Kennedy's decision centers on the phrasing of the act. (Another surprise, perhaps, since the case that Texas mounted narrowed like an originalist laser on the wording of the law.) Under the Fair Housing Act, it is illegal to "refuse to sell or rent . . . or otherwise make unavailable or deny, a dwelling to a person because of race” or other protected status, as the Justice notes. One phrase there is key.
"The results-oriented phrase 'otherwise make unavailable' refers to the consequences of an action rather than the actor’s intent," Kennedy writes.
Two other similar Fair Housing Act cases settled before they reached the Supreme Court. “The settlements weren’t a coincidence: Civil rights groups and the federal government were worried that the conservatives on the Roberts Court would hold that the [Fair Housing Act] does not allow disparate-impact lawsuits,” wrote Amy Howe, a SCOTUSblog reporter, in the run-up to today’s verdict.
Some Civil Rights advocates worried that the Supreme Court might take the opportunity to declare disparate impact altogether unconstitutional. Instead, the court decided that the key phrasing in the Fair Housing Act—“otherwise make unavailable”—is cousin to text from Title VII of the Civil Rights Act of 1964 and the Age Discrimination in Employment Act of 1967—“otherwise adversely affect.” Kennedy’s decision supports disparate impact throughout the law.
"In all three statutes the operative text looks to results and plays an identical role: as a catchall phrase, located at the end of a lengthy sentence that begins with prohibitions on disparate treatment,” Kennedy writes. “The introductory word ‘otherwise’ also signals a shift in emphasis from an actor’s intent to the consequences of his actions.”

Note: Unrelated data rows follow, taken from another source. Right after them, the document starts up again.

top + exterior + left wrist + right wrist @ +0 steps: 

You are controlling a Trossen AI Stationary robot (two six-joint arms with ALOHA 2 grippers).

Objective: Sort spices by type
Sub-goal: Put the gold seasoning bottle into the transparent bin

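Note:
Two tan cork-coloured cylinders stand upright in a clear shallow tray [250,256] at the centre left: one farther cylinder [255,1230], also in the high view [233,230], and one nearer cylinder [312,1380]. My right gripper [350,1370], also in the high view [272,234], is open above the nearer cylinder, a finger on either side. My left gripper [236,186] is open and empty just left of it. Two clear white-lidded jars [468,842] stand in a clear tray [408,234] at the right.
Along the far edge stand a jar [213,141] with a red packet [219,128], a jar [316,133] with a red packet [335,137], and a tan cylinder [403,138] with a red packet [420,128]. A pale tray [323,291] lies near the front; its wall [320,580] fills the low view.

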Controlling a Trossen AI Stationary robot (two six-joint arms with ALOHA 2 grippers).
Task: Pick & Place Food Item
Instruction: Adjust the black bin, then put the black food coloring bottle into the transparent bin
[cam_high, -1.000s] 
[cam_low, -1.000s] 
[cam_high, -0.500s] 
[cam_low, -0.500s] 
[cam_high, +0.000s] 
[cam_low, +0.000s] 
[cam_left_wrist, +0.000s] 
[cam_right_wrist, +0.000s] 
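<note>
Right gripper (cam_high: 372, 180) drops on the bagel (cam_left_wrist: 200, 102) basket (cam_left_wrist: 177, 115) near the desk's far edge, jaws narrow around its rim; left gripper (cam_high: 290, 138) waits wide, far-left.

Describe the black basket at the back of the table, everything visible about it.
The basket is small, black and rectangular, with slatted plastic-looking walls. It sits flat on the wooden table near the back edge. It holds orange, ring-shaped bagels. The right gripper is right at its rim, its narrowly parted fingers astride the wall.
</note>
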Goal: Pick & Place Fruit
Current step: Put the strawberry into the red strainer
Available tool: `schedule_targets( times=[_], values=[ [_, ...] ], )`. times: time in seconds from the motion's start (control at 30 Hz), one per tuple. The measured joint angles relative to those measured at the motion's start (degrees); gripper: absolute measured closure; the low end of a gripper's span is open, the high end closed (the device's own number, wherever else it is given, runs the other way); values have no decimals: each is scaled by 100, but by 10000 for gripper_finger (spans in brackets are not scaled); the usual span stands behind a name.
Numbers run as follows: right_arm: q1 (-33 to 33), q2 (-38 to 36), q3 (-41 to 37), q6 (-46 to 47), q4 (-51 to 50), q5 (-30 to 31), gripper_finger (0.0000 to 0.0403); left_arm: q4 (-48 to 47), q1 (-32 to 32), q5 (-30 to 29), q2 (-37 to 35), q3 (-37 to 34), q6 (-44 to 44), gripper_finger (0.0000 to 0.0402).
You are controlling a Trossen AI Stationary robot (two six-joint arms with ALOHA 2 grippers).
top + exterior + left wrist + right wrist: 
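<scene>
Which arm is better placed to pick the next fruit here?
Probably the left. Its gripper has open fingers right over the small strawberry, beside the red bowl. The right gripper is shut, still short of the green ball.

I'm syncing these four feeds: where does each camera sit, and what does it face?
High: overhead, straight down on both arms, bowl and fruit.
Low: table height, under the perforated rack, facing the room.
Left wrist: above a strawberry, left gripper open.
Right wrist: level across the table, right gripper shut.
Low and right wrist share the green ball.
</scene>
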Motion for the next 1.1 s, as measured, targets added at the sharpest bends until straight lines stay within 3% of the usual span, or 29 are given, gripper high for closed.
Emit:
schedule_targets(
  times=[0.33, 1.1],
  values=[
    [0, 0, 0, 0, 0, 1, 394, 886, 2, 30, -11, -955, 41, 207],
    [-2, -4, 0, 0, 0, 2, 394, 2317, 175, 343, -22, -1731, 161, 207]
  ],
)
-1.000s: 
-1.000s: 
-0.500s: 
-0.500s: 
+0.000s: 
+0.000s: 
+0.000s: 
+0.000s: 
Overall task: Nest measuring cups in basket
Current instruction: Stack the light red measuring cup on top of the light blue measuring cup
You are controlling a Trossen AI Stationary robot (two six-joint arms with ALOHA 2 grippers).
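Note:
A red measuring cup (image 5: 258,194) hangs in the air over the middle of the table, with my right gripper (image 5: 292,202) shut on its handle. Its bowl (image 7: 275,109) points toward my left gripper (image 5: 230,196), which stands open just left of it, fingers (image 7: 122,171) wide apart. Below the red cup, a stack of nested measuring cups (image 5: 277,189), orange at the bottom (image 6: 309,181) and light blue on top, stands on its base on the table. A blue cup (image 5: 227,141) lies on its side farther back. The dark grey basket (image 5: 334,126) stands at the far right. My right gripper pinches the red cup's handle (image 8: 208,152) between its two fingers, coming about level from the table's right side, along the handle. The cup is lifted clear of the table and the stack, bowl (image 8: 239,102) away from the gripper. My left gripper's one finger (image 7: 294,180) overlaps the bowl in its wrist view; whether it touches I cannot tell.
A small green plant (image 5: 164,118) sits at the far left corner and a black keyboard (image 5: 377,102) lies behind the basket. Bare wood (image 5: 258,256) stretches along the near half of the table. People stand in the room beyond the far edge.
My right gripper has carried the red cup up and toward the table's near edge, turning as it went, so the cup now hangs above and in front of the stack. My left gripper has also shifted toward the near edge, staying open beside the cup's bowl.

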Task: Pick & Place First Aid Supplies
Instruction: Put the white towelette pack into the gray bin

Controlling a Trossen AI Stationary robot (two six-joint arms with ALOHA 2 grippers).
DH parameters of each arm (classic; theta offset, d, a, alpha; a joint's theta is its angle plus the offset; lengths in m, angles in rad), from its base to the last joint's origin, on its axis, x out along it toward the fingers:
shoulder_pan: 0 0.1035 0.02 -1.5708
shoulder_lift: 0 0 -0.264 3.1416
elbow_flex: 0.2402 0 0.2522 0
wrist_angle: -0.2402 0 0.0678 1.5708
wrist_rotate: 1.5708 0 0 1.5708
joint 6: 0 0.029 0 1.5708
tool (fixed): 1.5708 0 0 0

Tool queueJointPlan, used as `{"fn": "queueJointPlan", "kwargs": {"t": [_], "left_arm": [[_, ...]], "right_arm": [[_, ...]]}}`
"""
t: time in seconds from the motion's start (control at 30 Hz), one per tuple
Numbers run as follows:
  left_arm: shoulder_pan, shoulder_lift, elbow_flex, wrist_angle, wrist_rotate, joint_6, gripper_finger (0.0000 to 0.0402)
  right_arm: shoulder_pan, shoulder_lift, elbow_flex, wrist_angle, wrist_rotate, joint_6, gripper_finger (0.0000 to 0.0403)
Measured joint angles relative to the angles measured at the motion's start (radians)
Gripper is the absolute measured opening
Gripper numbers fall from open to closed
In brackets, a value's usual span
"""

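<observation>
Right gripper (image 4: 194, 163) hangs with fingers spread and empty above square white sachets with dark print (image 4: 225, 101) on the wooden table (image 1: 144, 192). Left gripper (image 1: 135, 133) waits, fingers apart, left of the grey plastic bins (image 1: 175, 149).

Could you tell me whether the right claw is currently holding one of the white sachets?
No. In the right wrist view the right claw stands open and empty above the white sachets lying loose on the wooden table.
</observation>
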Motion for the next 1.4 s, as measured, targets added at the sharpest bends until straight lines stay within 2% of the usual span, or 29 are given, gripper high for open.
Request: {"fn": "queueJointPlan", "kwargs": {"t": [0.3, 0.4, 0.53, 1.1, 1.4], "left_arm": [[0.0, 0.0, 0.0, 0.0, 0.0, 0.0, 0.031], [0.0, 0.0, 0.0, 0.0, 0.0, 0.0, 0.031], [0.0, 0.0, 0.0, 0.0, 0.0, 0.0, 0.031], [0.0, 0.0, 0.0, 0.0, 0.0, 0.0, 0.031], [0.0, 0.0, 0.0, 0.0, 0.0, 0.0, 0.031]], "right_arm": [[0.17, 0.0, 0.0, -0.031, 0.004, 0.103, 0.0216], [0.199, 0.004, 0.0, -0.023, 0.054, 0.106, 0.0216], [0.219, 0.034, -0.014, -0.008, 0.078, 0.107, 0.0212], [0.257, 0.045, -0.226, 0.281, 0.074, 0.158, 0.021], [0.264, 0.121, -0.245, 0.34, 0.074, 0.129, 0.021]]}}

The majority opinion offers some caution about what courts should order when they do find disparate-impact liability. “Remedial orders that impose racial targets or quotas might raise difficult constitutional questions,” Kennedy writes. He further warns about the “special dangers” of the “automatic or pervasive injection of race into public and private transactions” covered under fair housing.
But ultimately, the Supreme Court decided not to overturn nearly 50 years of precedent in addressing widespread discrimination in housing. From Kennedy’s conclusion: “[M]ere awareness of race in attempting to solve the problems facing inner cities does not doom that endeavor at the outset.”